The budget for this integration program aims to establish a systematic process for onboarding top providers, including milestones, audits, service level agreements, and transparent tracking. Rather than having fragmented agreements or ad hoc negotiations, this fund will create an official and accountable “pipeline” for building the infrastructure that Cardano has long lacked. Tim Harrison, Director of Input Output, commented:

“This is a unified and centralized type that helps accelerate growth in DeFi, DePIN, and RWA.”

The limitations still exist

However, these integrations may not be enough to drive DeFi on Cardano. Charles Hoskinson has acknowledged the DeFi gap of the network but also emphasized that the deployment of USDC, USDT, or other stablecoins will not “magically” solve the entire problem.

He explained that millions of ADA holders participate in staking and governance, but only a few venture into DeFi. The problem lies in coordination and responsibility, creating a vicious cycle: low liquidity makes integrations difficult, and a lack of integrations continues to restrict liquidity.

According to Hoskinson's roadmap, the DeFi growth of Cardano will be linked to its interoperability with Bitcoin and the Midnight security network. If executed well, these integrations could generate a volume flow of “billions of USD” into stablecoins and Cardano's native lending protocol.

The new budget will only be effective if it encourages passive ADA holders to become active liquidity providers and attracts issuers with market makers willing to support real trading.

Challenge 2026

The year 2026 will be a test of whether Cardano's governance mechanism and new supplier “pipeline” can translate integrated budgets into actual economic growth.

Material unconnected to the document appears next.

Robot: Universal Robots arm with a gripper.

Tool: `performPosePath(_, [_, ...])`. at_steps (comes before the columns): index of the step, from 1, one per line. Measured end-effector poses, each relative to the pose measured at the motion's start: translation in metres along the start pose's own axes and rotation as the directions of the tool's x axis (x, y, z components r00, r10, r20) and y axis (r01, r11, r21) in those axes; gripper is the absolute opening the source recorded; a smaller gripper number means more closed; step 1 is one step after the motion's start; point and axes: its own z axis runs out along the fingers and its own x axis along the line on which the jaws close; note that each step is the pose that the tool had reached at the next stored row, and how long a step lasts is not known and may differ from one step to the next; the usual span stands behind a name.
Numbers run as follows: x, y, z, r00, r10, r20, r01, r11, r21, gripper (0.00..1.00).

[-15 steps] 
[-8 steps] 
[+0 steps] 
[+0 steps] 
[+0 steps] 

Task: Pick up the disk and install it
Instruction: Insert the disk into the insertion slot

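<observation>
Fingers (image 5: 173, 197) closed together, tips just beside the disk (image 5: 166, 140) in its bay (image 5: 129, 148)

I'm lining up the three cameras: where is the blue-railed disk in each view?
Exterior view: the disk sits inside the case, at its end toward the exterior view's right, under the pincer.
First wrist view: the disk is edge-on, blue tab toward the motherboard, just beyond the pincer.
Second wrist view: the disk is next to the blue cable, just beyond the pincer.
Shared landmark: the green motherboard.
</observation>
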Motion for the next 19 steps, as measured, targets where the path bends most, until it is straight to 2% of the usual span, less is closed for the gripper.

If a leading fiat stablecoin is deployed with the ability to support market makers, Cardano's $40 million stablecoin base could expand into hundreds of millions of dollars – aligning with the early adoption phase of other L1 blockchains.

The DeFi TVL of 248 million USD for Cardano could also reach 500 million USD if the network attracts reputable custody and analytics platforms. This is the level at which lending, RWA, and liquidity routing begin to have a multiplying effect instead of stagnating.

In addition, bridges, price oracles, and institutional wallets remain important integrations. With them, Cardano will enter 2026 with the minimum necessary infrastructure to compete with managed DeFi projects, issue RWAs, and the BTC–ADA liquidity flow tied to the roadmap interacting with Bitcoin.